Olivier Blanchard justifie la faisabilité de son propos par l'état économique de la France avant la crise. "Les taux d'intérêts étaient extrêmement bas (proches de zéro) pour les pays comme la France lorsqu’ils empruntaient et ce sera probablement le cas pendant très longtemps", explique-t-il. "Tous les facteurs de la crise font qu'il est probable que les taux d'intérêts restent bas, donc la charge de la dette va rester très faible."

"Ça va être long, ça va être dur, mais on peut le faire".

Même s'il reconnait qu'on "ne peut pas être absolument sûrs", l'économiste affirme qu'on "peut s’offrir une dette plus élevée". "Il faudra un jour la diminuer, mais il n’y a pas urgence. Donc on peut monter à des niveaux de dette plus élevés", poursuit au micro d'Europe 1 Olivier Blanchard, citant le Japon qui a usé de ce levier. "Ça va être long, ça va être dur, mais on peut le faire."

"Je crois que l’effondrement est juste derrière nous"

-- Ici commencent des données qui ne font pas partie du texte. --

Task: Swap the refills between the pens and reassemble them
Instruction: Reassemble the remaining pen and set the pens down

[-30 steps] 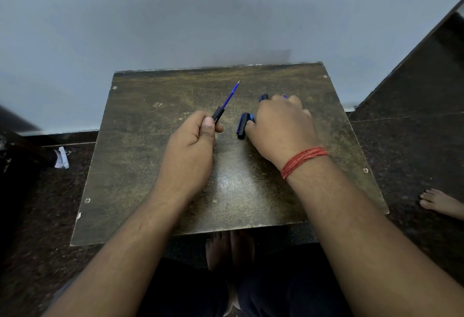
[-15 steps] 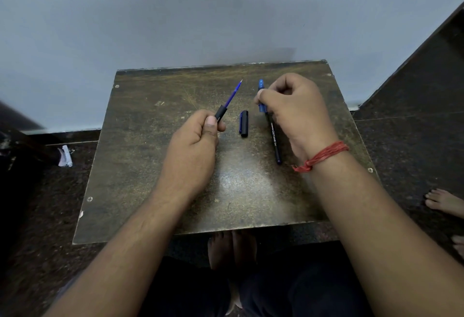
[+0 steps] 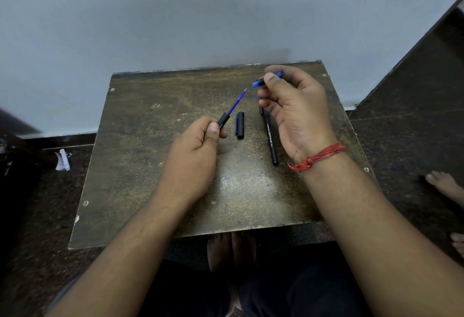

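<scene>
My left hand point(image 3: 194, 158) grips a black pen barrel point(image 3: 223, 120) with a blue refill point(image 3: 236, 102) sticking out of it, tip pointing up and right. Between thumb and fingers, my right hand point(image 3: 296, 113) pinches a small blue pen piece point(image 3: 261, 81) above the board. A second black pen point(image 3: 271, 140) with white lettering lies on the wooden board point(image 3: 155, 166) under the right hand, its upper end hidden by the fingers. A black cap with a blue clip point(image 3: 240, 125) lies between the two hands.
The board sits low on a dark stone floor, its far edge against a pale wall. A scrap of white paper point(image 3: 62, 160) lies on the floor at the left. Bare feet point(image 3: 231, 251) show below the board's near edge, another person's foot point(image 3: 444, 186) at the right.
My right hand has lifted off the board and turned palm-up, bringing the small blue piece up with it. The second pen and cap are now uncovered. The left hand has kept still.
</scene>
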### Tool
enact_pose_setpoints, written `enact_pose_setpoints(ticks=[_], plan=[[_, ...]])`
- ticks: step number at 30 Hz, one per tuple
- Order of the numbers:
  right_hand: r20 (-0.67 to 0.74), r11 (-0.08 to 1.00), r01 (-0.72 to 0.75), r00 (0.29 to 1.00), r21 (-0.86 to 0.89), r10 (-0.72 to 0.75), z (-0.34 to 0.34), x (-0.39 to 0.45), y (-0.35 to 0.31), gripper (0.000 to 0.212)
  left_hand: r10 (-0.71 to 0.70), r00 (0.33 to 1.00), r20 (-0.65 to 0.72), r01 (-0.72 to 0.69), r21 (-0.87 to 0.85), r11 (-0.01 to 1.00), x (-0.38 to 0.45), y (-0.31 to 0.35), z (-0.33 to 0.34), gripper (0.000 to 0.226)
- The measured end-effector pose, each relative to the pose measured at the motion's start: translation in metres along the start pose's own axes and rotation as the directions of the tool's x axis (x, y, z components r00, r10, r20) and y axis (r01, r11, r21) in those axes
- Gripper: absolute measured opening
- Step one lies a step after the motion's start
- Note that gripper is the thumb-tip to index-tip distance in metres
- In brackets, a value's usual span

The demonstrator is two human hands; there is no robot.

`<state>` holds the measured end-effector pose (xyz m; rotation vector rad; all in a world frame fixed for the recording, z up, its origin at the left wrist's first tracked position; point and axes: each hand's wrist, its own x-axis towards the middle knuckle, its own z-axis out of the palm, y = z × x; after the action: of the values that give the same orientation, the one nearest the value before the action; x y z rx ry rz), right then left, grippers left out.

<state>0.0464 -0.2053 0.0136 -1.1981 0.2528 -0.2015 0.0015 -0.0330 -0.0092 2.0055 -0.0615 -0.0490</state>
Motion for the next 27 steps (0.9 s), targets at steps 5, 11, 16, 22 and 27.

Mais si l'État continue de prendre part à l'activité économique alors que les entreprises ne peuvent plus fonctionner, ne risquons-nous pas un "effondrement", comme le craignait Édouard Philippe dans son discours à l'Assemblée nationale ? "C’est un très mauvais moment à passer, c’est certain, mais je crois que l’effondrement est juste derrière nous", répond Olivier Blanchard. "On a vu le fond du trou et maintenant, il va falloir remonter doucement. Bien sûr, il y aura des effets à long terme et certains vont souffrir le long du chemin. Mais je crois que le pire est juste derrière nous", affirme l'ancien chef économiste et directeur des études au FMI. 

"Un retour à la normale d'ici six à dix-huit mois"

Et si l'ensemble de l'économie est frappée par la crise, Olivier Blanchard prédit un processus long et douloureux de "réallocation" entre les secteurs, expliquant que certains vont énormément souffrir (restauration, hôtellerie, tourisme) tandis que d'autres "vont aussi gagner durant cette crise", comme le secteur technologique. "Mais dans l’économie dans son ensemble, je pense qu’on peut retourner à un niveau à peu près normal d'ici six à dix-huit mois", conclut Olivier Blanchard.